| Task brief |
Take the listing and print it in full, exactly as given.
__________
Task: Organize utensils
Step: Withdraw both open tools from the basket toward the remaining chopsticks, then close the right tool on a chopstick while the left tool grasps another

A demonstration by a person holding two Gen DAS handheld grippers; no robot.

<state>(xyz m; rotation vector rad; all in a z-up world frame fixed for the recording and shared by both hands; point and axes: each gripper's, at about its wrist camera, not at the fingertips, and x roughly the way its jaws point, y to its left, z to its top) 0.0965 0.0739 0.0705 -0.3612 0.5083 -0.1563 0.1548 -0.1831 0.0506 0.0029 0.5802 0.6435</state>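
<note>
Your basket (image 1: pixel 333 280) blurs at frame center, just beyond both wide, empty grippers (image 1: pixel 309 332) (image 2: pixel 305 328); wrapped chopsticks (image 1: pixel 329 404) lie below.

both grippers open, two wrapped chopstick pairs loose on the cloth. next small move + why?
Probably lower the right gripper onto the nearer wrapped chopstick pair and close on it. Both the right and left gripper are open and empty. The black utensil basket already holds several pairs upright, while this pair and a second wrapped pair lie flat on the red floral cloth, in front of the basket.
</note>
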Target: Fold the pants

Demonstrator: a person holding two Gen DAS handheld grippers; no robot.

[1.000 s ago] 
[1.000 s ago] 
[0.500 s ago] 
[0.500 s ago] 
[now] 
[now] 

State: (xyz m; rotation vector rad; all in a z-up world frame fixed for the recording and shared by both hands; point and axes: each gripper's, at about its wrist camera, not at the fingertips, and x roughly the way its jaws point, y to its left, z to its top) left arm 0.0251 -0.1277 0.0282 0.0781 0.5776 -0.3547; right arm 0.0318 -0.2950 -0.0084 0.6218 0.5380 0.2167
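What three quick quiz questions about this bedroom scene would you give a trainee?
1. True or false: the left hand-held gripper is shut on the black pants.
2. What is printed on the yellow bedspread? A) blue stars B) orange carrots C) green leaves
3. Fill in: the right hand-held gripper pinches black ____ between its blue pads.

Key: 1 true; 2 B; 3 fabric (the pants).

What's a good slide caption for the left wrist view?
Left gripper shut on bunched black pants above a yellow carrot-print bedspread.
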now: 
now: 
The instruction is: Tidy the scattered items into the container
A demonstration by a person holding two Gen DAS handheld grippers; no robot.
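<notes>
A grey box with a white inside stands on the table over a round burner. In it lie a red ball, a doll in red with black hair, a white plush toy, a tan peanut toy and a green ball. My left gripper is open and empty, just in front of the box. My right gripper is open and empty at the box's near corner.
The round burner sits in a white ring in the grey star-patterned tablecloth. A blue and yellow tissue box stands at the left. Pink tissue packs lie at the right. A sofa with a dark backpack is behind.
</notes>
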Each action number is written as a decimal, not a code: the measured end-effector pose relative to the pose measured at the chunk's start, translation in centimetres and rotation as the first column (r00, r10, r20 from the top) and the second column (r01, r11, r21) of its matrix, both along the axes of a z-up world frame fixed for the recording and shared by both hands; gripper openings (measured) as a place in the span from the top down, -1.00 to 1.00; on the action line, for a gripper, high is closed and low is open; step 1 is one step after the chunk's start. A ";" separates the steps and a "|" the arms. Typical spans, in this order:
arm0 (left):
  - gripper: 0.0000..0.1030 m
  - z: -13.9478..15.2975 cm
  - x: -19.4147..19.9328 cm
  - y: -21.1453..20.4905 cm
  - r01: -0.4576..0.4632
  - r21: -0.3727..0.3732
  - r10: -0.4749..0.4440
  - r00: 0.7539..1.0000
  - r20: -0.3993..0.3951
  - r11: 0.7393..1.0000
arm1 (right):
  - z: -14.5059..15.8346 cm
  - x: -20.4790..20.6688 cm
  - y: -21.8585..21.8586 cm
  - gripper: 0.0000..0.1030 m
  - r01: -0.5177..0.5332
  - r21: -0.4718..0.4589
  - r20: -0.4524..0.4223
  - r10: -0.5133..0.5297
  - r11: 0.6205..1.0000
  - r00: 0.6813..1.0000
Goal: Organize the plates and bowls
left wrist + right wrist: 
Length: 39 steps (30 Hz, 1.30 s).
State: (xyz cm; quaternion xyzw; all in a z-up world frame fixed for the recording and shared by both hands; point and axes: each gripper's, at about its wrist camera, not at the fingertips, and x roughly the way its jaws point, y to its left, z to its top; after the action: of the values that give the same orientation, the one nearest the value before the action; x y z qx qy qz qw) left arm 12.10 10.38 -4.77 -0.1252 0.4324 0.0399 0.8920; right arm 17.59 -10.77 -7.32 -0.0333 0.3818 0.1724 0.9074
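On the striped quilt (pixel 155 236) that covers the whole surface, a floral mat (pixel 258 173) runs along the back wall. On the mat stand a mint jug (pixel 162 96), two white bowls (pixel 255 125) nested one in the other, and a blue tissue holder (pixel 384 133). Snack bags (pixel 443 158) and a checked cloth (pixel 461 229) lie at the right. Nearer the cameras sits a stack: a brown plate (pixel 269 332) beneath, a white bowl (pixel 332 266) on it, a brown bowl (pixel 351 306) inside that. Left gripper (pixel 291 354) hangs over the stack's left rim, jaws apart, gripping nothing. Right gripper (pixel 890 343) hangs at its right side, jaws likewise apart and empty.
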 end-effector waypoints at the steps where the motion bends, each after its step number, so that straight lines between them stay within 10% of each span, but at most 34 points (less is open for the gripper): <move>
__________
| Exercise response |
Task: Organize utensils
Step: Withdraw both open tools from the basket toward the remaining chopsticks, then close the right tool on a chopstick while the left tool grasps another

A demonstration by a person holding two Gen DAS handheld grippers; no robot.

<state>(xyz m; rotation vector rad; all in a z-up world frame fixed for the recording and shared by both hands; point and axes: each gripper's, at about its wrist camera, not at the fingertips, and x roughly the way its jaws point, y to its left, z to its top) 0.0965 0.0739 0.0705 -0.3612 0.5083 -0.1563 0.1548 -0.1831 0.0506 0.0029 0.5802 0.6435</state>
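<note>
Your basket (image 1: pixel 333 280) blurs at frame center, just beyond both wide, empty grippers (image 1: pixel 309 332) (image 2: pixel 305 328); wrapped chopsticks (image 1: pixel 329 404) lie below.

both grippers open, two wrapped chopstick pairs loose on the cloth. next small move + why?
Probably lower the right gripper onto the nearer wrapped chopstick pair and close on it. Both the right and left gripper are open and empty. The black utensil basket already holds several pairs upright, while this pair and a second wrapped pair lie flat on the red floral cloth, in front of the basket.
</note>
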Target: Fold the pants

Demonstrator: a person holding two Gen DAS handheld grippers; no robot.

[1.000 s ago] 
[1.000 s ago] 
[0.500 s ago] 
[0.500 s ago] 
[now] 
[now] 

State: (xyz m; rotation vector rad; all in a z-up world frame fixed for the recording and shared by both hands; point and axes: each gripper's, at about its wrist camera, not at the fingertips, and x roughly the way its jaws point, y to its left, z to its top) left arm 0.0251 -0.1277 0.0282 0.0781 0.5776 -0.3547; right arm 0.0318 -0.2950 -0.0084 0.6218 0.5380 0.2167
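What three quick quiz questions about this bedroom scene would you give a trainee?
1. True or false: the left hand-held gripper is shut on the black pants.
2. What is printed on the yellow bedspread? A) blue stars B) orange carrots C) green leaves
3. Fill in: the right hand-held gripper pinches black ____ between its blue pads.

Key: 1 true; 2 B; 3 fabric (the pants).

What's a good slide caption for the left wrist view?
Left gripper shut on bunched black pants above a yellow carrot-print bedspread.
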now: 
now: 
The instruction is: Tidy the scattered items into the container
A demonstration by a person holding two Gen DAS handheld grippers; no robot.
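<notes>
A grey box with a white inside stands on the table over a round burner. In it lie a red ball, a doll in red with black hair, a white plush toy, a tan peanut toy and a green ball. My left gripper is open and empty, just in front of the box. My right gripper is open and empty at the box's near corner.
The round burner sits in a white ring in the grey star-patterned tablecloth. A blue and yellow tissue box stands at the left. Pink tissue packs lie at the right. A sofa with a dark backpack is behind.
</notes>
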Each action number is written as a decimal, not a code: the measured end-effector pose relative to the pose measured at the chunk's start, translation in centimetres and rotation as the first column (r00, r10, r20 from the top) and the second column (r01, r11, r21) of its matrix, both along the axes of a z-up world frame fixed for the recording and shared by both hands; gripper openings (measured) as a place in the span from the top down, -1.00 to 1.00; on the action line, for a gripper, high is closed and low is open; step 1 is one step after the chunk's start. A ";" separates the steps and a "|" the arms. Typical spans, in this order:
arm0 (left):
  - gripper: 0.0000..0.1030 m
  - z: -13.9478..15.2975 cm
  - x: -19.4147..19.9328 cm
  - y: -21.1453..20.4905 cm
  - r01: -0.4576..0.4632
  - r21: -0.3727..0.3732
  - r10: -0.4749..0.4440
  - r00: 0.7539..1.0000
  - r20: -0.3993..0.3951
  - r11: 0.7393..1.0000
arm1 (right):
  - z: -14.5059..15.8346 cm
  - x: -20.4790..20.6688 cm
  - y: -21.8585..21.8586 cm
  - gripper: 0.0000..0.1030 m
  - r01: -0.5177..0.5332
  - r21: -0.4718..0.4589
  - r20: -0.4524..0.4223
  - r10: -0.5133..0.5297
  - r11: 0.6205..1.0000
  - r00: 0.6813..1.0000
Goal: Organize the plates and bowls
left wrist + right wrist: 
Length: 39 steps (30 Hz, 1.30 s).
State: (xyz cm; quaternion xyzw; all in a z-up world frame fixed for the recording and shared by both hands; point and axes: each gripper's, at about its wrist camera, not at the fingertips, and x roughly the way its jaws point, y to its left, z to its top; after the action: of the values that give the same orientation, the one nearest the value before the action; x y z qx qy qz qw) left arm 12.10 10.38 -4.77 -0.1252 0.4324 0.0399 0.8920; right arm 17.59 -10.77 -7.32 -0.0333 0.3818 0.1724 0.9074
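On the striped quilt (pixel 155 236) that covers the whole surface, a floral mat (pixel 258 173) runs along the back wall. On the mat stand a mint jug (pixel 162 96), two white bowls (pixel 255 125) nested one in the other, and a blue tissue holder (pixel 384 133). Snack bags (pixel 443 158) and a checked cloth (pixel 461 229) lie at the right. Nearer the cameras sits a stack: a brown plate (pixel 269 332) beneath, a white bowl (pixel 332 266) on it, a brown bowl (pixel 351 306) inside that. Left gripper (pixel 291 354) hangs over the stack's left rim, jaws apart, gripping nothing. Right gripper (pixel 890 343) hangs at its right side, jaws likewise apart and empty.
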 end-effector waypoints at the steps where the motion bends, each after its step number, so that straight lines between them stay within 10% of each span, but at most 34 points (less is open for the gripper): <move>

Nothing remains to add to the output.